35♂ | 2009.06.26 4:38
子供の年齢とスレッド数のデータが非常に分かりやすいですね。参考になりました。子育てを身近に見てきた私の感覚とも合致します。
0歳のママさんは、1~3時間おきの頻繁なおっぱいやオムツ換えのため、また、未熟で病気などの心配から連れ出すのが不安なため、ママ友(対面共認)が欲しくても、家に居ることを選択してしまいます。しかし、分からないことが多く、1人で不安も強いから、ネット発信に最も向かう時期になりますね。
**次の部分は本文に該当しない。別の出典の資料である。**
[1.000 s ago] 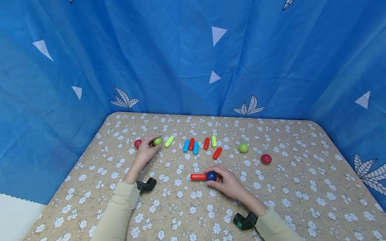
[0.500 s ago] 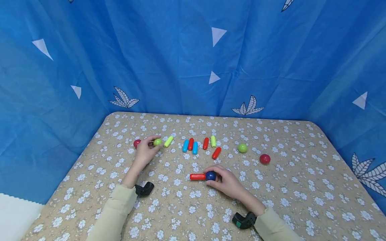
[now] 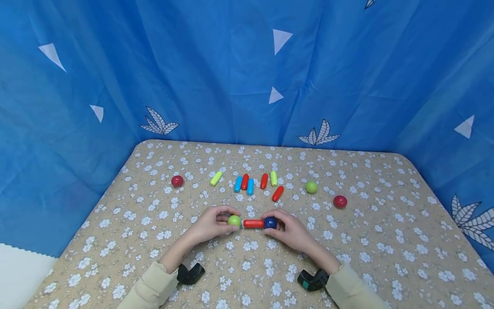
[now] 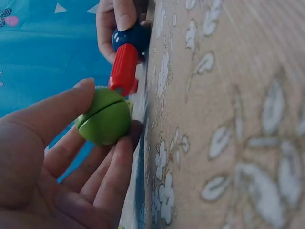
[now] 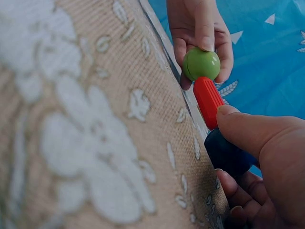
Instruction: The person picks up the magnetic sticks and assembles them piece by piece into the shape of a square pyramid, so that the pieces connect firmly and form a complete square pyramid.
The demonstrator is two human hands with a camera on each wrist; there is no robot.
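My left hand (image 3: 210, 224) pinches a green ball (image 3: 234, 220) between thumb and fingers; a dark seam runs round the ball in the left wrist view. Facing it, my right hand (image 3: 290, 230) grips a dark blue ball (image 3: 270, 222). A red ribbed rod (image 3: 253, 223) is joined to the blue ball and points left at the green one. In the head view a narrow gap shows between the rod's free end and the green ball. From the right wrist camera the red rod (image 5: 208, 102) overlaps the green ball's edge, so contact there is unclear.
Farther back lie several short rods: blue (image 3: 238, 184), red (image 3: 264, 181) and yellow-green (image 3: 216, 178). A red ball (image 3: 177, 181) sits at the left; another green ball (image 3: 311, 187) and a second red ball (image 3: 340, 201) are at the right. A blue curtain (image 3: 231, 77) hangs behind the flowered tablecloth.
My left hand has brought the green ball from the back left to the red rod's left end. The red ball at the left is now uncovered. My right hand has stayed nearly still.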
1~2歳のママさんは、子供が歩くようになり、離乳食を食べるようにもなり、外出しやすくなります。恐らく、この時期が最も子育てサークル、つまり対面共認を求めて、外に出る時期ですね。だから、ネットと子育てサークルと半々になり、ネット発信も半減します。
3~5歳は、幼稚園という受け皿(国家制度)に委ね、積極的に自分から外に出なくてもよくなります。最近は、3歳から入れる親の方が多いです。何かあったら直接先生に聞くことができるようになり、ママ友も幼稚園近辺に固定化されます。遠くの子育てサークルに行くこともなくなり、ネットへの発信も低下します。
そして、6歳からは小学校で、慣れてきた2年生からは、学校任せの時間も増え、ネットへの発信はしなくなるというわけですね。
このように見ていくと、どうも、『国家制度』という受け皿の整備状況と、『インターネット』への発信状況が反比例していると感じますね。